Услуги теоретика при конструктивистах выполнял Корнелий Зелинский[120].
Борис Агапов, в будущем неплохой очеркист, журналист, участвовал в «Госплане литературы» как поэт.
Попытка записать стихотворение так, как оно говорится, приводила к следующим «достижениям»:
Нночь-чи? Сон…ы! Прох?ладыда!
Здесь в аллейеях загалохше? го сад…ы
И доносится толико стон…ы гит-таоры
Таратинна! Таратинна! тэн!
Девушки снегур(ы)ки галаз(ы)ками колются
Заайчики моолютца, плаачиит снег.
Все это знал еще Тургенев.
Понимая, что наблюдение такого рода можно «обыграть» только иронически, Тургенев вложил стихотворную тираду в уста комического персонажа. Тургенев чувствовал русский язык много лучше, чем его потомки.

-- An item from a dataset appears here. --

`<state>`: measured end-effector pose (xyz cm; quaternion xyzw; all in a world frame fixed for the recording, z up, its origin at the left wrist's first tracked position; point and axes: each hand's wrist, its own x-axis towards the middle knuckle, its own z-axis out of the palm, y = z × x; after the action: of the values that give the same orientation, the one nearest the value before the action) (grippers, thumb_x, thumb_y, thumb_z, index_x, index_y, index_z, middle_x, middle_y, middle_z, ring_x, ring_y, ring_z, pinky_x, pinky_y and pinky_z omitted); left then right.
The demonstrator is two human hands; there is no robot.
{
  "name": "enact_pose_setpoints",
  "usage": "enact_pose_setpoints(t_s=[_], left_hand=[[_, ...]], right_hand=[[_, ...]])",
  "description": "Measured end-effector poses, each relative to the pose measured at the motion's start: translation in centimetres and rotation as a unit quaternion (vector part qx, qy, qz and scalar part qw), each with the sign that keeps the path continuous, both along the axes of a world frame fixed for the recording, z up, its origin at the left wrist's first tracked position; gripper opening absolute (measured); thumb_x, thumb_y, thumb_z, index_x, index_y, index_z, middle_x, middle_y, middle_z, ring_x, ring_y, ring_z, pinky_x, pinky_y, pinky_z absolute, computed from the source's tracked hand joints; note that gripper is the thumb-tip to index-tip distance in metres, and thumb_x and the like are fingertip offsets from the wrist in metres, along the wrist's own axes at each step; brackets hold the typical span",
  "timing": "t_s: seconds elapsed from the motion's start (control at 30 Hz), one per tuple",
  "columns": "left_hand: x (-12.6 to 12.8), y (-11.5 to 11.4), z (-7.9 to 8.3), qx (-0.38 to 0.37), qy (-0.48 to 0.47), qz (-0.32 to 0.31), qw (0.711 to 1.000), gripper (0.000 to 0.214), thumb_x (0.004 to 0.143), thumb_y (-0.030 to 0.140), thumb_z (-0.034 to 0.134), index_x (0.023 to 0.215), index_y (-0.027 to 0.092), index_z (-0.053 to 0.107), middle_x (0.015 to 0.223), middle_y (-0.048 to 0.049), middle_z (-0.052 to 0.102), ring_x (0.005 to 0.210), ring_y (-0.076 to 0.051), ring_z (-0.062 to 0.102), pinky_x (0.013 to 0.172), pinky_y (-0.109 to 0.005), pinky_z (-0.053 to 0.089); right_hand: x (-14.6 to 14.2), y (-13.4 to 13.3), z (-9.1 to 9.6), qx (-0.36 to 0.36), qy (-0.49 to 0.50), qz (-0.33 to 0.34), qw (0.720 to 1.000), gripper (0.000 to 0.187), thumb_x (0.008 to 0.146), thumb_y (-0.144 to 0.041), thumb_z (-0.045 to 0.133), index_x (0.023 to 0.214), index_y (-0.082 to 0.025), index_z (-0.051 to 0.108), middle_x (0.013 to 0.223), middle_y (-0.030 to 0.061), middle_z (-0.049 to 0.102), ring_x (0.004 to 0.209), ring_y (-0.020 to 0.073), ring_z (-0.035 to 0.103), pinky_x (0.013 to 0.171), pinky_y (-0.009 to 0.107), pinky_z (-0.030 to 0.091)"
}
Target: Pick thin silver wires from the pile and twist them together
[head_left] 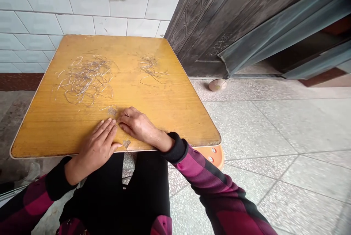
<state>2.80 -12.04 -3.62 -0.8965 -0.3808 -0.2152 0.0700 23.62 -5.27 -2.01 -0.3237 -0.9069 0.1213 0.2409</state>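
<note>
My left hand (99,143) lies flat on the yellow wooden table (55,125), fingers stretched out near the front edge. My right hand (137,124) rests beside it with fingers curled and pinched together at the fingertips, which touch the left fingertips; what they hold is too thin to make out. A large tangle of thin wire strands (85,78) lies spread at the table's far left. A smaller bundle of wire strands (150,67) sits at the far right. A tiny clump of wire (112,110) lies just beyond my fingers.
A white tiled wall (82,4) backs the table. A dark carved door (233,19) stands at the right. A small ball (217,85) lies on the speckled floor by the door. An orange stool edge (214,154) shows under the table's right corner.
</note>
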Motion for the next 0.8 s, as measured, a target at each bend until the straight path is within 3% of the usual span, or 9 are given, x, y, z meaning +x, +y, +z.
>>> enact_pose_setpoints(t_s=[0.13,0.3,0.6,0.8], left_hand=[[-0.1,0.2,0.0,-0.002,0.010,0.003,1.000,0.051,0.095,0.036,0.054,0.135,0.006,0.053,0.138,-0.0222,0.057,0.134,-0.034,0.049,0.112,-0.051,0.042],[-0.3,0.3,0.1,-0.008,0.012,-0.007,1.000,0.053,0.094,0.038,0.055,0.133,0.003,0.055,0.138,-0.0238,0.056,0.133,-0.036,0.050,0.112,-0.052,0.043],[-0.4,0.5,0.3,-0.005,0.007,-0.019,1.000,0.049,0.094,0.036,0.055,0.130,0.003,0.056,0.136,-0.0248,0.058,0.132,-0.035,0.052,0.113,-0.051,0.043],[1.0,0.1,-0.2,0.030,0.011,0.013,0.999,0.058,0.093,0.041,0.058,0.130,-0.003,0.054,0.131,-0.0276,0.060,0.129,-0.039,0.052,0.108,-0.052,0.047]], right_hand=[[0.2,-0.5,1.3,-0.006,-0.086,-0.038,0.996,0.011,0.087,-0.016,0.057,0.094,-0.014,0.065,0.094,0.0095,0.062,0.085,0.0198,0.053,0.069,0.030,0.042],[0.4,-1.4,2.3,-0.001,-0.206,-0.093,0.974,0.015,0.093,-0.012,0.051,0.089,-0.012,0.065,0.084,0.0102,0.063,0.070,0.0168,0.051,0.057,0.030,0.032],[3.0,1.6,3.5,-0.015,-0.142,0.120,0.982,0.023,0.090,-0.003,0.052,0.094,-0.017,0.070,0.092,0.0052,0.066,0.083,0.0163,0.059,0.067,0.027,0.041],[3.1,2.6,4.2,-0.012,-0.167,0.160,0.973,0.025,0.091,-0.002,0.051,0.099,-0.015,0.071,0.091,0.0058,0.066,0.086,0.0170,0.059,0.071,0.028,0.043]])
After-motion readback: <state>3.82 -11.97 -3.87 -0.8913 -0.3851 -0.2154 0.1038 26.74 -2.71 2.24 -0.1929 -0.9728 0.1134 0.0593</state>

В «Конторе» («Записки охотника») есть такие «конструктивистские» находки:
«Сидел дюжий парень с гитарой и не без удали напевал известный романс:
Э-я фа пасатыню удаляюсь
Ата прекарасаных седешенеха мест»
и проч.
По образцу лефовцев конструктивисты готовили «смену». Молодые ученики Сельвинского назывались «констромольцами». Сколько-нибудь значительных поэтов из них не вышло.

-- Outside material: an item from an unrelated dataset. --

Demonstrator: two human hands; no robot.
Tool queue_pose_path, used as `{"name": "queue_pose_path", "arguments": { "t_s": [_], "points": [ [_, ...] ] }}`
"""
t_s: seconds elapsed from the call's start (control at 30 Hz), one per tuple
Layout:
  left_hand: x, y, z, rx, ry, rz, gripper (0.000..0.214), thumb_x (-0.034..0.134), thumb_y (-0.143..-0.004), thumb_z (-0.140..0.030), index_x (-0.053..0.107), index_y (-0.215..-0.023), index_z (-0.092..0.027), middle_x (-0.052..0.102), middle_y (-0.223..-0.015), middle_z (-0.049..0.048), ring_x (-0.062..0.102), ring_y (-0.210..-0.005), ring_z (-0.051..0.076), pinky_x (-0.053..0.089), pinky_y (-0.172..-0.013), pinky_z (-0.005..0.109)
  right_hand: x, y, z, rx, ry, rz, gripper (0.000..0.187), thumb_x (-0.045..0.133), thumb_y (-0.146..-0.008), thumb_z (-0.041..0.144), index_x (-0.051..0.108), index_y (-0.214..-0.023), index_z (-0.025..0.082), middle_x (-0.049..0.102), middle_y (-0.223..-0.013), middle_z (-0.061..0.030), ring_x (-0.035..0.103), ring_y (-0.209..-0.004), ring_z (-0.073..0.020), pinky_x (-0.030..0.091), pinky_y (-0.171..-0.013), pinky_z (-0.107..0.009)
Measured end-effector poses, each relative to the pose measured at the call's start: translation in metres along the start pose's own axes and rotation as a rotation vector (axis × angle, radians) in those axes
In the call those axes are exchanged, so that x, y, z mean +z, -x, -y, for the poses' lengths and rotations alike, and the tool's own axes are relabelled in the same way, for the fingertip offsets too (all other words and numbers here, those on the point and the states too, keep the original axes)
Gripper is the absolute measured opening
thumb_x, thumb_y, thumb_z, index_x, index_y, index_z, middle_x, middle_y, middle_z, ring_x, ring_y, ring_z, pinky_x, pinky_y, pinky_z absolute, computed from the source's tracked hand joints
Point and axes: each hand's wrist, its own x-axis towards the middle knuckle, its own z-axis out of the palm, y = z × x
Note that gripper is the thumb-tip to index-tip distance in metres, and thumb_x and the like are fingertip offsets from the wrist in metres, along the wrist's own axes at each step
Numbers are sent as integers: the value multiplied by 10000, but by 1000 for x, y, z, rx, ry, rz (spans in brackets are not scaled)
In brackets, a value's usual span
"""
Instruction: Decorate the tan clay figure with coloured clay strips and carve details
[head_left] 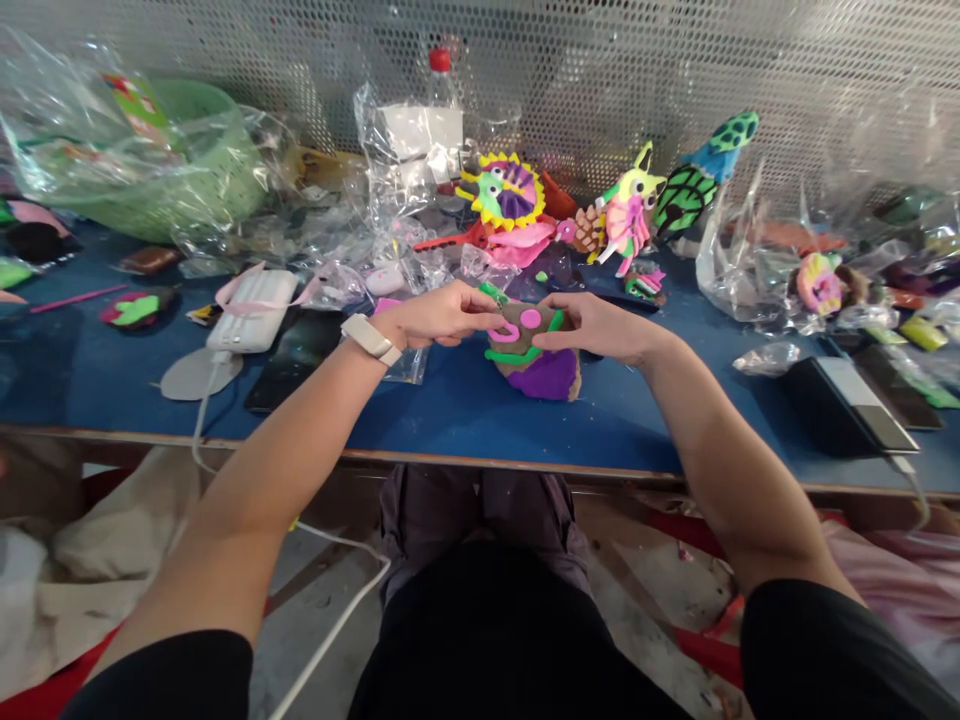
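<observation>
My stone (534, 340) sits on the blue table (442, 415) straight ahead of me, between my two hands. Taking its face as a clock, a pink strip (504, 335) curves at ten, a pink dot (530, 319) lies near twelve, a purple patch (541, 378) spreads over five and six, and a green strip (514, 358) runs across below the pink.

My left hand (444, 312) comes in from nine o'clock, thumb and forefinger bent, their tips at the pink strip — whether they pinch it or only press on it, I cannot tell. My right hand (601, 326) comes in from three, thumb and forefinger slightly parted at the upper edge; how firmly they grip there, I cannot tell either.

I judge the step in hand to be shaping and seating the pink strip. That calls for light fingertip pressure from the left while the right steadies the stone, without smearing the dot beside it.

Away from the stone, a yellow-edged clay face (511, 192) stands just short of twelve, a clay figure (630, 218) at one, a green basket (225, 180) at ten, and a dark phone (294, 362) lies at nine.
</observation>
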Motion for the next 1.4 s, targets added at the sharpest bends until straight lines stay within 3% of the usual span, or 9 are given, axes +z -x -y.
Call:
{"name": "queue_pose_path", "arguments": {
  "t_s": [0.07, 0.17, 0.4, 0.53, 0.67, 0.83, 0.97, 1.23, 1.4],
  "points": [
    [-2, 1, 0, -70, 109, 2, 619, 716, -1010, -830, 857, -1049, -229, 561, -616, -3, 341, -407, 69, 272, -421, 274, 2, -1, 1, -24, 25, -3, 411, 947, -830, 593, 773, -1000, 261, 742, -834, -4, 640, -747, -204, 542, -631, -350],
    [-4, 2, -2, -86, 230, -11, 635, 755, -987, -825, 877, -1112, -214, 439, -520, -49, 286, -416, 79, 264, -413, 267, 4, -1, 4, -47, 46, -64, 492, 955, -792, 680, 741, -930, 260, 662, -771, 16, 593, -722, -190, 517, -622, -341],
    [5, 1, -11, -45, 200, -139, 663, 769, -956, -854, 826, -906, -195, 395, -492, -66, 332, -422, 85, 242, -435, 264, 15, -2, 9, -88, 84, -263, 664, 961, -727, 798, 587, -753, 249, 504, -724, 34, 446, -701, -155, 385, -597, -329],
    [10, -1, -16, -4, 118, -188, 655, 717, -1000, -843, 802, -915, -199, 429, -504, -63, 374, -432, 95, 268, -465, 275, 19, -4, 7, -97, 85, -344, 652, 981, -730, 762, 586, -754, 244, 489, -733, 31, 437, -715, -158, 390, -618, -339],
    [14, -6, -21, 89, -28, -259, 671, 737, -986, -829, 726, -773, -193, 551, -606, -20, 427, -545, 101, 314, -538, 278, 20, -4, 7, -119, 88, -360, 577, 986, -762, 682, 634, -791, 225, 490, -741, 31, 446, -725, -156, 394, -641, -336],
    [20, -10, -22, 105, -91, -342, 607, 773, -978, -688, 631, -668, -186, 565, -628, -12, 453, -626, 121, 347, -621, 294, 24, -5, 8, -126, 46, -361, 551, 943, -792, 686, 669, -790, 207, 528, -728, 25, 448, -730, -154, 370, -651, -327],
    [24, -10, -21, 93, -65, -371, 521, 758, -985, -608, 660, -704, -180, 610, -677, 2, 464, -653, 125, 361, -639, 294, 24, -5, 7, -112, 10, -386, 487, 954, -781, 609, 681, -791, 205, 545, -731, 21, 451, -739, -156, 375, -660, -325],
    [26, -12, -20, 112, -10, -399, 624, 834, -929, -726, 625, -696, -186, 596, -708, 8, 470, -671, 124, 349, -593, 274, 24, -6, 6, -110, -71, -376, 487, 1032, -669, 524, 686, -817, 215, 595, -796, 9, 506, -769, -175, 450, -693, -344],
    [24, -9, -22, 56, 146, -352, 616, 859, -894, -784, 783, -926, -174, 708, -804, 22, 422, -544, 79, 319, -507, 265, 23, -7, 4, -129, -171, -445, 467, 1044, -689, 487, 683, -820, 221, 602, -826, 8, 548, -802, -186, 517, -729, -355]
  ]
}}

Зато объявили себя конструктивистами Антокольский[122], Багрицкий[123] и Луговский[124].
Прозаик Николай Панов[125] здесь назывался поэт Дир Туманный, сочинивший поэму «Человек в зеленом шарфе». Поэма была издана «Кругом».
Чувство языка подвело Сельвинского и тогда, когда конструктивисты сделали публичное заявление, что они не «попутчики». Они оскорблены этим бытующим термином. Они «сопролетарские писатели». Трудно найти столь неудачный, в его звуковом качестве, термин.
. . . . . . . . . . . . . . . .
Мы хотели знать, как пишутся стихи, кто их имеет право писать и кто не имеет. Мы хотели знать, стоят ли поэты своих собственных стихов, хотели понять тот удивительный феномен, когда плохой человек пишет стихи, пронизанные высоким благородством. И чтобы нам объяснили – для чего нужны стихи в жизни. И будут ли в завтрашнем дне?
А вместо этого нас угощали ритмами Митрейкина, восходящими к интонациям Гете. Или литературными сплетнями, где все единомышленники были гениями, а все литературные враги – бездарностями, ничтожеством и завистниками.
Всю жизнь я мечтал, что встречу человека, которому буду подражать во всем, на которого буду молиться, как на Бога. Такого человека я не встретил.
Я поздно понял, что в глазах современников оценка поэта, писателя неизбежна другая, чем у «потомков». Помимо таланта, литературных достоинств, живой поэт должен быть большой нравственной величиной.